WORK ORDER ::
Every line below must be reproduced exactly; no pictures are to be included.

————————

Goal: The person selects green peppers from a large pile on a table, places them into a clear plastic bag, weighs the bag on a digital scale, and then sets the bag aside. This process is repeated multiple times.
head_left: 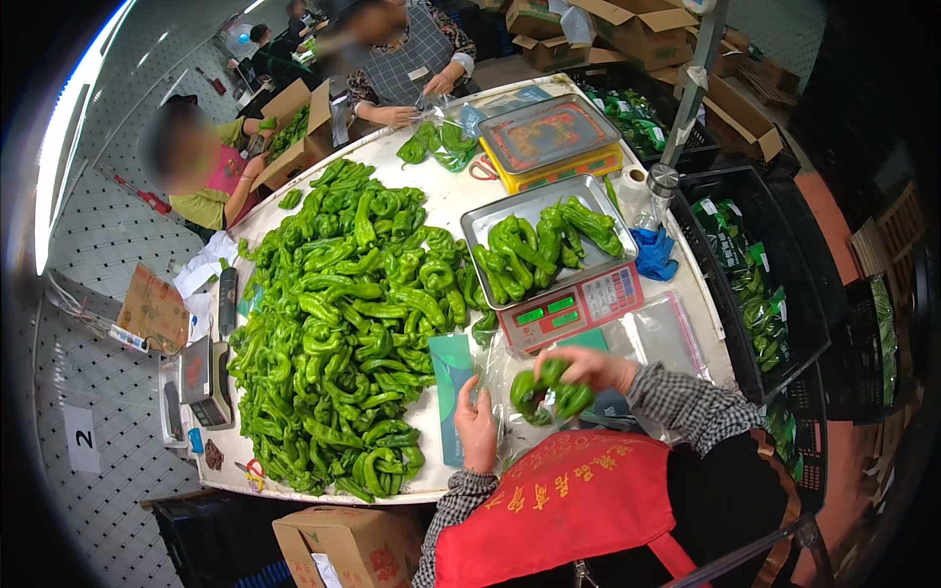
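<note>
Several curled green peppers (pixel 553 391) are in my right hand (pixel 588 369), above a clear plastic bag (pixel 507 441) at the table's near edge. My left hand (pixel 476 428) holds the side of that bag, thumb and fingers pointing up; the bag's mouth is hard to make out. Beside my left hand lies a green printed card or packet (pixel 447 400). A red-and-white digital scale (pixel 544 323) with lit green displays stands just beyond my hands. More green peppers (pixel 518 253) rest in its metal tray (pixel 481 220). A large pile of green peppers (pixel 345 316) covers the table's left part.
Flat clear bags (pixel 665 334) lie right of the scale, near a blue crumpled glove (pixel 654 253) and a glass bottle (pixel 656 198). A yellow scale (pixel 551 140) stands at the back. Black crates (pixel 798 331) line the right side. Two people work across the table.
</note>
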`<state>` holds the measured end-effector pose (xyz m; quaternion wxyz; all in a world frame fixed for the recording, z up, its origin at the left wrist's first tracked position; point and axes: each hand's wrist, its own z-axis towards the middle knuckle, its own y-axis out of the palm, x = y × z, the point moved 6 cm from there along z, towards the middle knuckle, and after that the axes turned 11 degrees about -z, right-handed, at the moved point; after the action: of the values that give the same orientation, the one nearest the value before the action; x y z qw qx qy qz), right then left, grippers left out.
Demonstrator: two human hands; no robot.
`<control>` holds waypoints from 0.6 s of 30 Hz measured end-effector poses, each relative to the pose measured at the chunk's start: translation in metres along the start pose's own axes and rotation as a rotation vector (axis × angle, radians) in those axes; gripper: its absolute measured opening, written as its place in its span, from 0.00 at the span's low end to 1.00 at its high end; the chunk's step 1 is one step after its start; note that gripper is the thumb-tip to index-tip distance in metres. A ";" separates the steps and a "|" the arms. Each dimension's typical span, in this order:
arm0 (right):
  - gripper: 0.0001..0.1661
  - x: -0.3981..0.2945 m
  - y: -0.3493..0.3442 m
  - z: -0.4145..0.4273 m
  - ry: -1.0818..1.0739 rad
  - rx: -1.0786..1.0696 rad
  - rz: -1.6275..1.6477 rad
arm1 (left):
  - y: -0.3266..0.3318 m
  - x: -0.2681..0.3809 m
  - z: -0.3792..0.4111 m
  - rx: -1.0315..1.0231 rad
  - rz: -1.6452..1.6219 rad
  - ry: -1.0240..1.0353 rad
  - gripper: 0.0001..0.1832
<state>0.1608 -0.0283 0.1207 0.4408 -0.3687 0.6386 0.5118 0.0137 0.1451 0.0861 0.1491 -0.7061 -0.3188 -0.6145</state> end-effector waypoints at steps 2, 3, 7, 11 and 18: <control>0.23 0.042 0.029 0.010 0.197 0.007 0.097 | 0.001 0.003 -0.003 0.005 0.098 0.051 0.19; 0.23 0.058 0.030 0.016 0.233 0.069 0.034 | 0.000 0.004 -0.006 0.007 0.149 0.076 0.19; 0.31 0.060 0.023 0.037 -0.062 0.399 -0.919 | 0.010 0.007 -0.018 -0.127 0.364 0.052 0.21; 0.29 0.070 0.040 0.059 0.093 0.111 -1.331 | 0.023 -0.001 -0.029 -0.263 0.144 -0.044 0.22; 0.30 0.035 0.063 0.078 0.398 -0.263 -1.539 | -0.005 0.006 -0.020 -0.055 0.062 0.013 0.24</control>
<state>0.1051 0.0598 0.1020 0.5008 -0.8384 0.2065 0.0604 -0.0042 0.1381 0.0946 0.1505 -0.7154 -0.2789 -0.6227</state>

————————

SOLUTION TO THIS EXERCISE ::
Goal: The person selects green peppers from a large pile on a table, places them into a clear plastic bag, weighs the bag on a digital scale, and then sets the bag aside. This process is repeated multiple times.
head_left: 
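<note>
Several curled green peppers (pixel 553 391) are in my right hand (pixel 588 369), above a clear plastic bag (pixel 507 441) at the table's near edge. My left hand (pixel 476 428) holds the side of that bag, thumb and fingers pointing up; the bag's mouth is hard to make out. Beside my left hand lies a green printed card or packet (pixel 447 400). A red-and-white digital scale (pixel 544 323) with lit green displays stands just beyond my hands. More green peppers (pixel 518 253) rest in its metal tray (pixel 481 220). A large pile of green peppers (pixel 345 316) covers the table's left part.
Flat clear bags (pixel 665 334) lie right of the scale, near a blue crumpled glove (pixel 654 253) and a glass bottle (pixel 656 198). A yellow scale (pixel 551 140) stands at the back. Black crates (pixel 798 331) line the right side. Two people work across the table.
</note>
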`<state>` holds the measured end-effector pose (xyz m; quaternion wxyz; all in a world frame fixed for the recording, z up, its origin at the left wrist's first tracked position; point and axes: each hand's wrist, its own z-axis towards the middle knuckle, its own y-axis out of the palm, x = y × z, the point moved 6 cm from there along z, towards the middle knuckle, and after that the axes turned 11 degrees about -z, right-handed, at the moved point; after the action: of the values that give the same orientation, the one nearest the value before the action; x y z qw qx qy qz), right then left, grippers left out.
Demonstrator: two human hands; no robot.
`<control>` holds waypoints from 0.6 s of 30 Hz measured end-effector poses, each relative to the pose measured at the chunk's start: translation in metres along the start pose's own axes and rotation as a rotation vector (axis × angle, radians) in those axes; gripper: its absolute measured opening, written as its place in its span, from 0.00 at the span's low end to 1.00 at its high end; the chunk's step 1 is one step after its start; note that gripper is the thumb-tip to index-tip distance in metres. A ";" separates the steps and a "|" the arms. Each dimension's typical span, in this order:
arm0 (right):
  - gripper: 0.0001..0.1661
  - x: -0.3981..0.2945 m
  - y: -0.3493..0.3442 m
  - z: -0.4145..0.4273 m
  - ry: -1.0818..1.0739 rad
  - rx: -1.0786..1.0696 rad
  - rz: -1.6275..1.6477 rad
arm1 (left):
  - y: -0.3266..0.3318 m
  - x: -0.2681..0.3809 m
  - z: -0.3792..0.4111 m
  - rx: -1.0315..1.0231 rad
  - rz: -1.6452..1.6219 rad
  - ry: -1.0240..1.0353 rad
  - gripper: 0.0001..0.1832
<state>0.1608 -0.0283 0.1207 0.4408 -0.3687 0.6386 0.5118 0.0137 0.1451 0.0861 0.1491 -0.7061 -0.3188 -0.6145</state> end-effector waypoints at steps 2, 3, 7, 11 and 18: <control>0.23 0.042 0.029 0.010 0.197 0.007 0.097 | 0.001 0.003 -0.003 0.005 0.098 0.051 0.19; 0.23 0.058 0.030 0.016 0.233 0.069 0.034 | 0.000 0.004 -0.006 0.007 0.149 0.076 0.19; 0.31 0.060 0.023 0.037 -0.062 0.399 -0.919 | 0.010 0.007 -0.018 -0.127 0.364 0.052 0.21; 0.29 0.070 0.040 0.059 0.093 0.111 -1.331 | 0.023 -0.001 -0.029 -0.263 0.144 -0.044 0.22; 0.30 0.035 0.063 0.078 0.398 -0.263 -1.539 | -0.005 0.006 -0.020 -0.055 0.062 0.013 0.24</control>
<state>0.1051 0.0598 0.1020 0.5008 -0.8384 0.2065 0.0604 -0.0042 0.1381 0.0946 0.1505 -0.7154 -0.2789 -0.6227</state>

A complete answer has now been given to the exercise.